The Russian Foreign Ministry constantly monitors the situation concerning Yaroshenko and another Russian citizen Viktor Bout who has also been sentenced to a long prison term in the U.S.
“Not a meeting with our American colleagues at any level, including my regular contacts with U.S. Secretary of State John Kerry, passes without our raising the question of Bout and Yaroshenko,” Foreign Minister Sergei Lavrov said earlier.
He believes that their cases have been artificially politicised. “Nevertheless, lawyers are working. Naturally, we rely on the wishes of Viktor Bout and Konstantin Yaroshenko themselves. The latter said he would not appeal further to higher-tier instances and asked for a return to Russia under the Council of Europe Convention on the Transfer of Sentenced Persons to serve his term at home,” the minister said, adding that both Russia and the U.S. were parties to the Convention.
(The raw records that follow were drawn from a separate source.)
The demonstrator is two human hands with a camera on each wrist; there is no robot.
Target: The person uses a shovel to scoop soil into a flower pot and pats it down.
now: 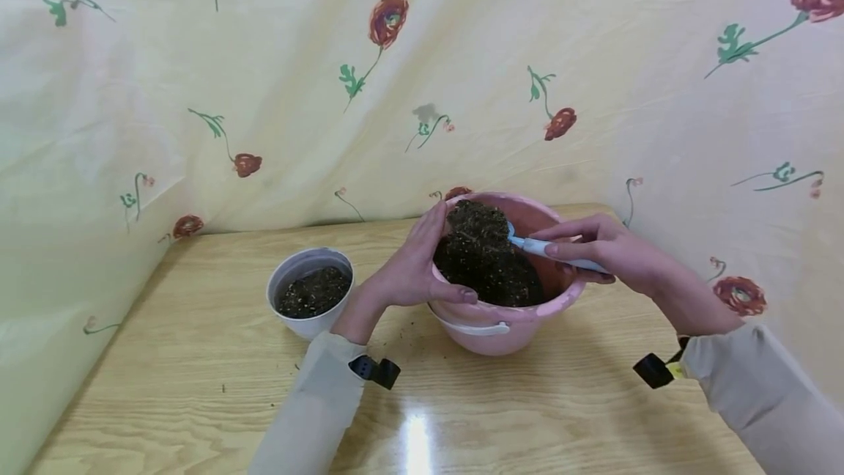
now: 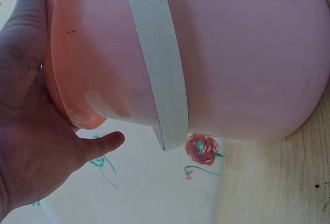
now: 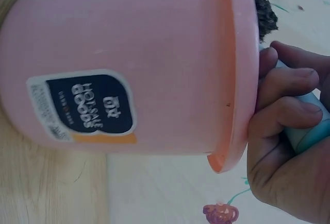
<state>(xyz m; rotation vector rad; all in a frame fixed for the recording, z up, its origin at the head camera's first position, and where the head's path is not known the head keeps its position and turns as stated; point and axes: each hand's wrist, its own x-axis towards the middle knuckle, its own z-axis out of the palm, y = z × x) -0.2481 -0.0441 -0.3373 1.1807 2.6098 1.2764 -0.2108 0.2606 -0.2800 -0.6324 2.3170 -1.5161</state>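
Observation:
A pink bucket (image 1: 491, 332) of dark soil (image 1: 491, 273) stands on the wooden table. My left hand (image 1: 414, 259) grips its left rim, thumb along the near edge; in the left wrist view one finger sticks out past the rim. In my right hand (image 1: 609, 249) is the pale blue handle of a small trowel (image 1: 534, 245), held over the bucket's right rim. A heap of soil covers the trowel's blade at the back of the bucket. In the right wrist view, curled fingers (image 3: 289, 82) wrap the handle close beside the rim.
Left of the bucket stands a white pot (image 1: 310, 327), partly filled with soil. Crumbs of soil lie on the table (image 1: 198, 402) between and in front of them. A flower-patterned sheet (image 1: 297, 94) hangs behind and on both sides. The bucket's white handle (image 1: 471, 328) hangs down in front.

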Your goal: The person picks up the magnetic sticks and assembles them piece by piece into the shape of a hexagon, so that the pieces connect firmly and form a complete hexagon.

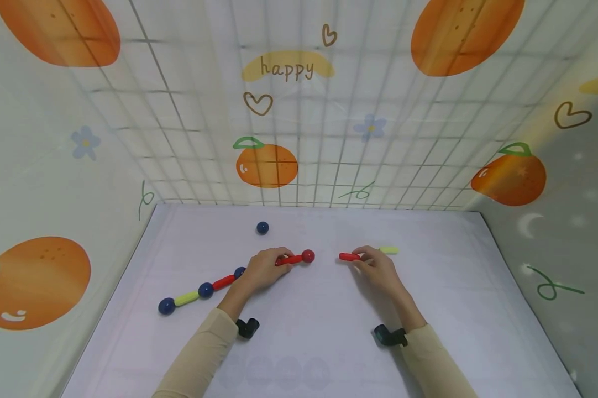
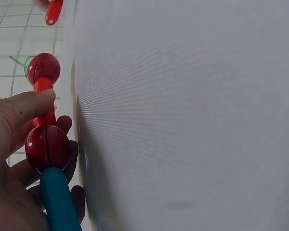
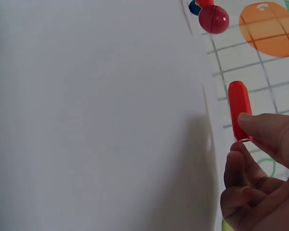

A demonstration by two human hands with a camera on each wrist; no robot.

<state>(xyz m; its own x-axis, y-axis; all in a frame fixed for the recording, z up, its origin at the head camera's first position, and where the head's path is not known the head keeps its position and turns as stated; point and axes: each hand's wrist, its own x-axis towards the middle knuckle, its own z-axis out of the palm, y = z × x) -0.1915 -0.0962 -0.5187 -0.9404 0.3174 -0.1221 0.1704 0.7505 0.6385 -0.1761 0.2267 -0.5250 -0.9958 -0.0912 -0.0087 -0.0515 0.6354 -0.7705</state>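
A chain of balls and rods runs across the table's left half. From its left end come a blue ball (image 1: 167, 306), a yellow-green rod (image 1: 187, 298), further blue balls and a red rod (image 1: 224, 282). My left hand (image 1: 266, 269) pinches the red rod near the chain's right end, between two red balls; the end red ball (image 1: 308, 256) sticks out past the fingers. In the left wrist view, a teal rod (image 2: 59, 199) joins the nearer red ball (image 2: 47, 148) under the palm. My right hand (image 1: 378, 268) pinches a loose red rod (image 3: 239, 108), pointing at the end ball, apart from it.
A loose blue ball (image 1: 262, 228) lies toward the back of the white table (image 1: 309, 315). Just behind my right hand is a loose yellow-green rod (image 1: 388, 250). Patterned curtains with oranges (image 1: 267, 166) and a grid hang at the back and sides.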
“This mechanism can be used only when all stages of the appealing processes have been passed. Konstantin Yaroshenko has refused to appeal further and therefore he falls under this Convention. Viktor Bout has not made such a decision yet with his lawyers and this has to be decided by him and his family with whom we stay in touch,” Lavrov said.
He said Russian consulate officials regularly visited Bout and Yaroshenko in U.S. prisons. “There were complaints about the conditions of their imprisonment from the very beginning: Viktor Bout was put in the prison where dangerous special criminals are held. We are pressing - and the first results have already been achieved - for providing them with better conditions,” the minister said.
“We will keep working on this,” he noted.
“As for Konstantin Yaroshenko, he was basically snatched out of Liberia by deception and, just like Viktor Bout, taken to the U.S.,” Lavrov said.
He admitted that “they [American authorities] have so far failed to listen to our appeals to adhere to legal obligations. Many of our citizens have found themselves in similar situations, but Bout and Yaroshenko are the best known examples. They were sentenced to 25 years and life term for an intention to do something, and these intentions were beaten out of them by deception. As many American experts say, the verdicts are based on rather doubtful evidence.”
Bout, found guilty in November 2010 of arms smuggling conspiracy, has been sentenced by a New York court to 25 years in prison.
The Russian Foreign Ministry has advised Russians who may have problems with the American law to refrain from travelling to countries that have extradition agreements with the United States.
More than 120 countries have extradition agreements with the United States, including all of the EU and Latin American countries, Australia, New Zealand, and Japan.